Souvent les personnes se souviennent et se disent : " c'était mieux avant " . D'où vient cette envie de comparaison ? L'inconnu fait-il si peur qu'on finit par se dire que l'acquis, ce qui a été vécu, devenu figé, fini est forcément meilleur que la suite ? Sommes-nous un espace, un instant de rupture entre notre passé et ce que nous allons vivre ? D'où vient le désir de s'accrocher à hier, cette idée que nous voulons récupérer un ancien bonheur ? Souvent nous nous positionnons ainsi, lors des moments de peine et nous terminons par habiller de tristesse, certains parlent de nostalgie, des heures merveilleuses, heureuses, pleines de joie qui appartiennent à une vie antérieure.
Je n'aime pas cette attitude, elle ne me semble pas enrichissante et pire encore, je la crois destructrice. Ce qui est mort est mort, terminé, arrété. Le souvenir me parait salvateur dans la seule mesure où on ne le rattache qu'à la date où les événements se déroulèrent et non pas, à un présent actuel dans un but comparatif.

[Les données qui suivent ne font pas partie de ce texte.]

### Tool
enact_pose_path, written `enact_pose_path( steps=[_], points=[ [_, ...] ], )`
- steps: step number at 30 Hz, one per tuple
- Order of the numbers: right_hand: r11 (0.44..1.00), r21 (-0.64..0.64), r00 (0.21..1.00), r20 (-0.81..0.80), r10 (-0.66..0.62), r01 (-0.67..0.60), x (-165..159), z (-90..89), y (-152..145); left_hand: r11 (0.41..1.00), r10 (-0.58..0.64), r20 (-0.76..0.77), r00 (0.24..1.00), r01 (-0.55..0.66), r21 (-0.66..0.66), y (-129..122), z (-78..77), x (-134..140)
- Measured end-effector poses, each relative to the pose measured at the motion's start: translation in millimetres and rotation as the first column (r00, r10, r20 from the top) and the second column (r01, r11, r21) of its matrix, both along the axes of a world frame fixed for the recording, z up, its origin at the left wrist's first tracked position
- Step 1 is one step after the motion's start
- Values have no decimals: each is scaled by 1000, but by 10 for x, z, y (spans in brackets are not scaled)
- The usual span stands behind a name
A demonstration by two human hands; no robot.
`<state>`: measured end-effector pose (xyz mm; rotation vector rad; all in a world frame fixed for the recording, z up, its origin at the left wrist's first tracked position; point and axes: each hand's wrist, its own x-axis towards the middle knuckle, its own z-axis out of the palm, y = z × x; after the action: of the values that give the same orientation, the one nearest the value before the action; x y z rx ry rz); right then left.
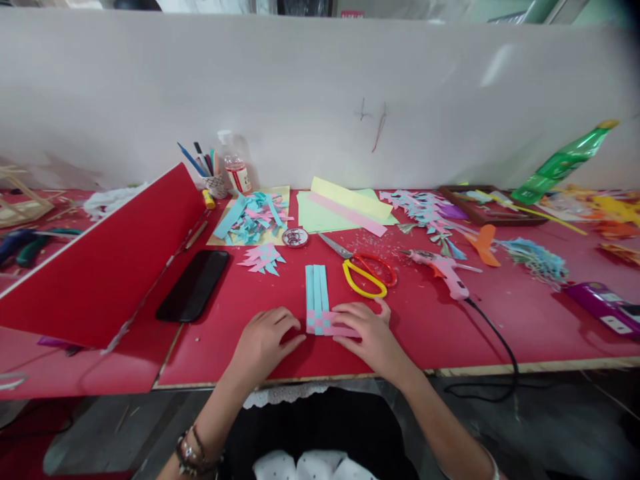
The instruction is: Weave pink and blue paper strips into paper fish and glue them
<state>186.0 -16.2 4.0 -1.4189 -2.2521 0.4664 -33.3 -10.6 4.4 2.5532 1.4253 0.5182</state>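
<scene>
Touching the woven paper strips (319,293) at six o'clock on the worktop (270,290), the right hand (367,330) has a grip I cannot judge; the left hand (267,337) curls open at their eight; scissors (351,257) lie past one, a phone (193,287) at nine

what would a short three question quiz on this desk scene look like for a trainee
1. Multiple choice: which colours are woven together in the paper weave?
A) yellow and green
B) pink and light blue
C) red and white
2. True or false: the glue gun lies to the right of the scissors in the picture.
3. Short answer: which of the person's hands covers part of the pink strips?

Key:
1. B, pink and light blue.
2. True.
3. The right hand.
</scene>
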Motion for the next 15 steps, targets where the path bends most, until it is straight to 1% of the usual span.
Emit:
enact_pose_path(
  steps=[3,5,7,9,10,11,13,14,15],
  points=[
    [1000,9,1000,10,15,-15,-65,0,-9,1000,13,0,1000,-13,-13,2,24,-42],
    [999,22,999,14,29,-29,-97,-13,-13,999,38,19,999,-38,-35,17,59,-118],
    [999,43,999,24,24,-25,-110,-31,-17,993,115,63,991,-112,-49,48,113,-283],
    [998,61,999,41,13,-15,-111,-47,-21,970,244,133,961,-239,-52,88,175,-557],
    [998,65,999,47,6,-9,-109,-51,-23,945,327,186,926,-326,-39,108,201,-726],
    [998,64,999,49,2,-5,-107,-53,-24,898,433,243,868,-438,-37,127,219,-908],
    [999,54,999,36,-2,0,-105,-51,-27,777,622,308,720,-618,-123,160,227,-1270],
    [999,47,1000,24,-1,0,-105,-49,-28,720,687,306,659,-674,-166,174,216,-1431],
    [999,40,1000,14,2,-2,-105,-48,-28,686,724,285,629,-701,-194,185,197,-1570]
  ],
)
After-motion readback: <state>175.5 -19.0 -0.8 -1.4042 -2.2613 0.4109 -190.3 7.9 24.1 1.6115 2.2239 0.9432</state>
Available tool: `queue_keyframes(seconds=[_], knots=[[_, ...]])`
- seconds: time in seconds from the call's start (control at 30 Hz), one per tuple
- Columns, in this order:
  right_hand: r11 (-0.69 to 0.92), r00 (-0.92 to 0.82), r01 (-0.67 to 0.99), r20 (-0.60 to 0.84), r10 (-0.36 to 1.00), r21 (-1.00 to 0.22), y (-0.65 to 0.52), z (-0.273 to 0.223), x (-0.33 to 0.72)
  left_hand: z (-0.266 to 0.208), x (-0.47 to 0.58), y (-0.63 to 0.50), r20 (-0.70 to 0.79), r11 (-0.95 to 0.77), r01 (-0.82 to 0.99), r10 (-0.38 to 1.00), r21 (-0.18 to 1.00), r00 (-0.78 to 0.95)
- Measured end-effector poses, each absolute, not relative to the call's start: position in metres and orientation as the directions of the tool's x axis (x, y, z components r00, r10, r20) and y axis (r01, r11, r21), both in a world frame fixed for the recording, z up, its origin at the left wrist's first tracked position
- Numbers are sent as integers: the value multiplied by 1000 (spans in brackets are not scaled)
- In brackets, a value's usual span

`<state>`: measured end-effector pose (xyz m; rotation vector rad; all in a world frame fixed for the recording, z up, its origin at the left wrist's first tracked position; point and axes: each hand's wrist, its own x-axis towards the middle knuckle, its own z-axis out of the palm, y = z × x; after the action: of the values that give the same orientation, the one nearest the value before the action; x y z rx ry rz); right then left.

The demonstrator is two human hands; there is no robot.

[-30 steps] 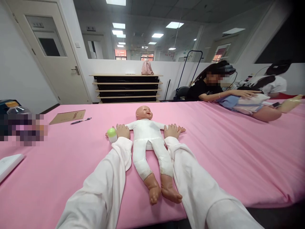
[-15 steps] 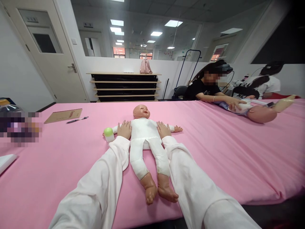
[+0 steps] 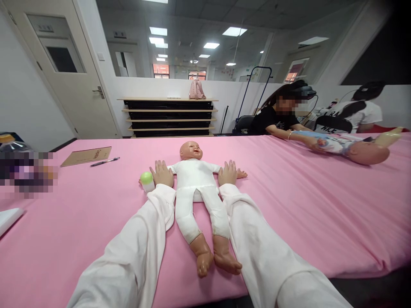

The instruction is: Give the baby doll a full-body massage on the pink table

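A baby doll (image 3: 196, 175) with a white cloth body lies on its back in the middle of the pink-covered table (image 3: 105, 205), head away from me and arms stretched sideways. On the doll's arm at the left of the picture rests my left hand (image 3: 163, 173), flat with fingers apart. My right hand (image 3: 228, 173) lies likewise over the other arm, its fingers spread; the doll's small hand shows beyond it. Close by my left hand is a small white bottle with a green cap (image 3: 147, 181), partly over the doll's hand. Neither of my hands grips anything.
A brown notebook (image 3: 86, 156) and a pen (image 3: 105, 161) lie at the left, near a blurred item and a clear container (image 3: 14, 145). At the right a person in black (image 3: 279, 117) handles another doll (image 3: 369, 152). A shelf (image 3: 168, 117) stands behind the table.
Both my hands have slid outward from beside the doll's torso along its arms, fingers now spread wider. The other person's doll has shifted to the right.
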<state>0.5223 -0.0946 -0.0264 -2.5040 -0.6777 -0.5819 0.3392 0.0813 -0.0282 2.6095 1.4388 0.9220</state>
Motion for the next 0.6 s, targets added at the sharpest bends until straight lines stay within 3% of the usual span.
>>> queue_keyframes(seconds=[0.1, 0.2, 0.37, 0.6], knots=[[-593, 655, 753, 400, 641, -284, -90, -24, 524, -27, 343, 81, 460, -726, 644, 671, 243, 582], [-537, 591, 806, 285, 754, -250, -88, -25, 524, -30, 345, 81, 373, -804, 550, 594, 228, 713], [-620, 652, 758, 277, 706, -204, -91, -26, 520, -33, 344, 82, 344, -745, 614, 666, 260, 662], [-771, 789, 581, 413, 455, -261, -98, -27, 518, -35, 341, 83, 392, -625, 714, 771, 315, 502]])
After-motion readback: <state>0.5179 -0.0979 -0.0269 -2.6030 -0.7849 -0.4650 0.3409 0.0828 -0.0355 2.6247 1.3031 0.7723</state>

Chaque instant peut se savourer et, l'idée d'un passé merveilleux me plait et plus encore celle d'un futur encore meilleur. Et même si tout le temps est lié par un déroulement inévitable, inexorable, il me semle absurde d'interchanger les éléments, chacun a la place qui lui a été accordée. Un jugement de valeur apparait hors de propos : " le fil de coton précède le tissu mais l'un vaut-il mieux que l'autre ? Le fils suit les parents et là encore qui est le meilleur ? " Demeure l'espoir que l'évolution ou le changement aillent vers un mieux.
Et puis regarder en arrière, à quoi cela rime-t-il ? Ca ne repassera jamais devant. Nous passons notre existence à nous vider et nous remplir, aussi bien physiquement que psychiquement. Alors, il faut se demander si l'on préfère regarder ses selles ou le plat délicieux du prochain repas. J'ai une petite de ma réponse. Ceux qui souffrent ou regrettent leur passé ont certainement eu des problèmes de digestion. Je suggère l'usage de bicarbonate, de petits vomis en forme de gerbes ou de cris, ou encore quelques larmes, enfin un de ces machins qui s'expulse ( non je ne serai pas scabreux ).
Parfois, le passé ramène sa fraise, sans que nous l'ayions invité, certes... Eh bien, je préfère l'affronter, le voir en face et lui répondre : " je sais, et alors ? Je te connais, je t'ai accordé du temps mais maintenant c'est fini pour toi, j'ai d'autres copains à voir et plus de place pour toi sinon ce sera eux qui en pâtiront, je nous en voudrais ! Sur ce, bonsoir " . L'oubli me gène aussi, mais comme chantait Piaf : " Non rien de rien, non je ne regrette rien " de là à rester dans une illusion déchue, faut peut-être pas déconner... J'ai d'autres jours à fréquenter.